_Brief_: The copy you print must match the listing exactly, with its pictures removed.
---------- Dataset section ----------
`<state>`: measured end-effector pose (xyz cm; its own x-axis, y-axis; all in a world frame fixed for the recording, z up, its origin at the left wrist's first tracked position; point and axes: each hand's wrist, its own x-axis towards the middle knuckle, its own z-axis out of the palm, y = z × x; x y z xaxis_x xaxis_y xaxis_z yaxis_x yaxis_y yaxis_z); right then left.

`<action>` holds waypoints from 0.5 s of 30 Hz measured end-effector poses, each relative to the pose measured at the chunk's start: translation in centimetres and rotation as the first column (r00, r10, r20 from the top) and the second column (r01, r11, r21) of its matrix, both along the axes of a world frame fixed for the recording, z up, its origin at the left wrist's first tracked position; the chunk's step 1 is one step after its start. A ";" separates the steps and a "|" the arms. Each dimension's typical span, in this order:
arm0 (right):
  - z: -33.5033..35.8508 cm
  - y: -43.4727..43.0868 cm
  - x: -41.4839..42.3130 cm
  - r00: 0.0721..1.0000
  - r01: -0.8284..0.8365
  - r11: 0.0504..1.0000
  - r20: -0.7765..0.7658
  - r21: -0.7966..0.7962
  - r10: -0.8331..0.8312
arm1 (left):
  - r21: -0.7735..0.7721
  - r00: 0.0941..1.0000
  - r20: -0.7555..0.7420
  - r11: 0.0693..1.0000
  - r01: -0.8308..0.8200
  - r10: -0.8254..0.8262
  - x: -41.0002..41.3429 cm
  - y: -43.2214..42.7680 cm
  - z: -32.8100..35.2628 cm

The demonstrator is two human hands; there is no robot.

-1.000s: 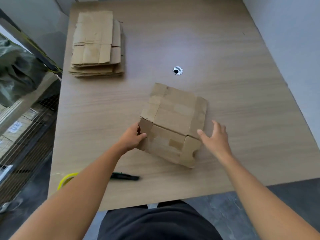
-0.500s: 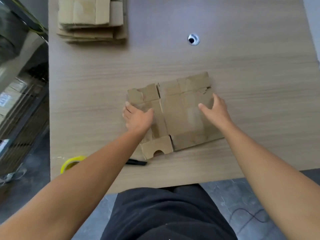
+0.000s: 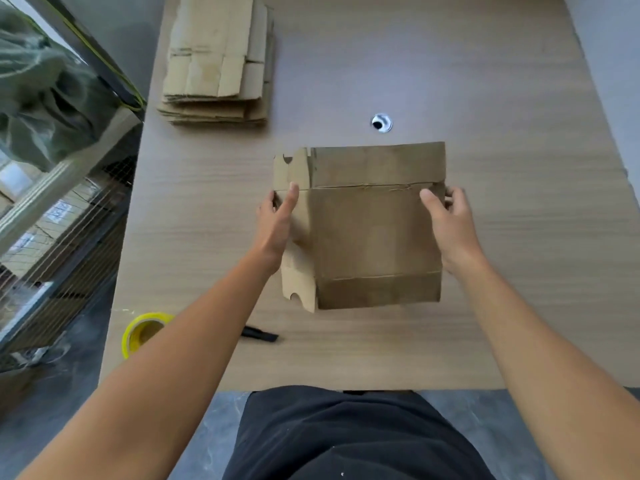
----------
_Task solution_:
`<state>`: measured end-effector pose (xyz cm; its own x-axis, y-axis; all in a world frame fixed for the recording, z up, its origin at the left wrist's first tracked position; point and axes: each hand's wrist, its own x-axis towards the middle knuckle, its own z-axis out of the palm, y = z × x; x y z xaxis_x xaxis_y xaxis_z yaxis_x yaxis_y yaxis_z); right then left.

`<action>` holds waypoints from 0.5 s of 30 Hz measured end-effector poses, each relative to the pose measured at the chunk's start: translation in centimetres and rotation as the first column (r00, r10, r20 from the top) and the second column (r01, r11, r21) of its matrix, both along the axes of a world frame fixed for the recording, z up, its origin at the left wrist's first tracked position; the chunk's step 1 is one step after its start. A ";" separates the steps and a "|" the arms. Each dimension's typical span, in this order:
arm0 (right):
  - z: -33.5033..35.8508 cm
  - y: -43.4727..43.0868 cm
  - x: -41.4839..42.3130 cm
  - r00: 0.0721..1.0000
  - r01: -0.8284..0.8365
  - r11: 0.0504..1.0000
  - r20: -0.7765..0.7658
  - r21: -0.7966..0.7962
  - r10: -0.8331..0.8312
arm1 (left):
  - r21: -0.7735..0.7721
  - r00: 0.0941..1.0000
  - r20: -0.7555..0.7420
  - r11: 0.0693..1.0000
  - r01: -0.8308..0.8200
  - r10: -0.8254..0.8262
  - x: -41.0002..41.3429 cm
  - y: -43.2214..42.7680 cm
  - z: -32.8100..35.2628 cm

The demonstrator is two human hands; there is no robot.

-1.000s: 
-0.500s: 
+0.000s: 

The work is done, and the output is complete.